In spite of the gloomy warnings of the naysayers who predicted that the internet would only serve to increasingly isolate people, the web of 2015 offers more opportunities than ever to bring strangers together. CouchSurfing, which pairs travelers with hosts who have a free sleeping space, boasts over 3,500 supporters in Krakow alone. Growing numbers of people are skipping Polish trains in favour of BlaBlaCar, a popular ridesharing network. And the Krakow Post has even interviewed foreigners who came to Poland in search of love they found online.
Why not food, too? That’s exactly what Cracovian entrepreneurs Marta and Mark Bradshaw of the Local Life city guide franchise and (full disclosure) Krakow Post thought when they started their next big project: EatAway, a social platform to connect travelers with dinner hosts.
The concept is simple. Cooks make a post on EatAway.com offering the dinner they’ll be serving on a particular night of the week. Hungry wayfarers can browse them and then, for a fee to help with costs, join the host at their home (along with any other guests that show up) for an authentic local meal and, hopefully, some new friends and memories.
“I’ve often thought when travelling myself how great it would be to have a meal with a local person,” Marta writes. “Restaurants are great, but sometimes it seems it would be better to enjoy a home-cooked meal with someone who can also tell me a bit more about their experiences, their lives and their cities.”
I decided I had to see for myself. I made my way up a steep winding road just north of the Wisła to the Bradshaws’ cosy flat and was immediately greeted by their enormously friendly Rhodesian Ridgeback Tanka, a dog bred to hunt lions in Mark’s native Zimbabwe (but only interested in hunting table scraps and the best seat on the couch here). The walls were lined with my host’s gallery of paintings, some self-made, as well as windows overlooking an impressive view of much of the city.
At the warmly-lit table I joined my fellow guests: Lilly, a young Norwegian arts and crafts dealer, Joanna, a Polish art historian, and local graphic designer couple Daz and Martyna Wilde. Our lively conversations around our glasses of wine were only interrupted by the swift arrival of Marta’s creamy red soup.

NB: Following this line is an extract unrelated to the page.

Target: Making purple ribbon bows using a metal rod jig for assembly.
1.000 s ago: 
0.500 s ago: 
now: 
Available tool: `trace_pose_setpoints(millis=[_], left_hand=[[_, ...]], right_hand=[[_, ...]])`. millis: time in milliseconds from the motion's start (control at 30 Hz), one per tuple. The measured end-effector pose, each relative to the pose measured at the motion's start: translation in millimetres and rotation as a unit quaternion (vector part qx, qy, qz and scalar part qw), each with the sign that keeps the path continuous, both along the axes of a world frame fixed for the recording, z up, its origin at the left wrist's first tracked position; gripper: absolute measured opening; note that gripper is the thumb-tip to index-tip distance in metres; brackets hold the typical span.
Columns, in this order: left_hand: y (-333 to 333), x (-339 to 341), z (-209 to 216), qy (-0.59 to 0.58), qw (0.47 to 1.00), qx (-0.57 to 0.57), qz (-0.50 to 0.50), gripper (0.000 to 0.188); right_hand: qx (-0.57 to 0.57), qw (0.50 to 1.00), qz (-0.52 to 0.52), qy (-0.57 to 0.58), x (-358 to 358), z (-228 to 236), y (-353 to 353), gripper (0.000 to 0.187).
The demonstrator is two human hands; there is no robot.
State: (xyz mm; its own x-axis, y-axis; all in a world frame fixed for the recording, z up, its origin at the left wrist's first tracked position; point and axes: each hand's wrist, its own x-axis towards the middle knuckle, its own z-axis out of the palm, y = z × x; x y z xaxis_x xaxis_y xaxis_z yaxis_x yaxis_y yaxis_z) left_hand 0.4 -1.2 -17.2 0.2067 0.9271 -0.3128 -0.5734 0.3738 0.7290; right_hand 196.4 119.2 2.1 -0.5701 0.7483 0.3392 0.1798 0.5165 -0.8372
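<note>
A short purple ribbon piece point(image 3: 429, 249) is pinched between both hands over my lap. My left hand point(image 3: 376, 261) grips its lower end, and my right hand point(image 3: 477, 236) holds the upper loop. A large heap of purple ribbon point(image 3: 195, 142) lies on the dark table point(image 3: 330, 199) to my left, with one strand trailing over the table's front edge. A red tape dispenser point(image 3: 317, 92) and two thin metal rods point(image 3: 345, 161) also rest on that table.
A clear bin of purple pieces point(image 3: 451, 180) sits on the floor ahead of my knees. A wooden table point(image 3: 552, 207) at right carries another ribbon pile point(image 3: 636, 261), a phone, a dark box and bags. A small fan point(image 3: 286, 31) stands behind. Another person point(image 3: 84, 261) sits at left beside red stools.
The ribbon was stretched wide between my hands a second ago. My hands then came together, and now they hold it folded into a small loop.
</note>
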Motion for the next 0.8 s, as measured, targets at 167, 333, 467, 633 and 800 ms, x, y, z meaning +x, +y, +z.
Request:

“What’s in it?” I asked, bringing a smile as I prepared to take notes.
“Paprika, aubergine, garlic, parsnip, tomato puree, pepper, salt, lemon,” she said, “and a little bit of secrets.” It was as delicious as it sounds.
Next up was a genuine Polish fish pie featuring a blend of Atlantic cod, salmon, and butterfish along with a richly seasoned salad. I had to refuse the second helping that was repeatedly offered to me because I wanted to save room for dessert: ice cream, cake by Joanna, and coffee.
Digging into it beside Mark, he told me the project was already proving a success: just a few weeks in, they’d already served guests from Canada, Finland, Ireland, Malta, Sweden, the UK, and the USA. The next step would be growing a network of dedicated hosts as well as an app that would allow people to discover and book meals even half an hour in advance.
“It’s all very peer-to-peer and community-based,” he said. “Everyone likes the idea of eating with a local and eating local food when they travel, so hopefully it’ll keep gaining interest!”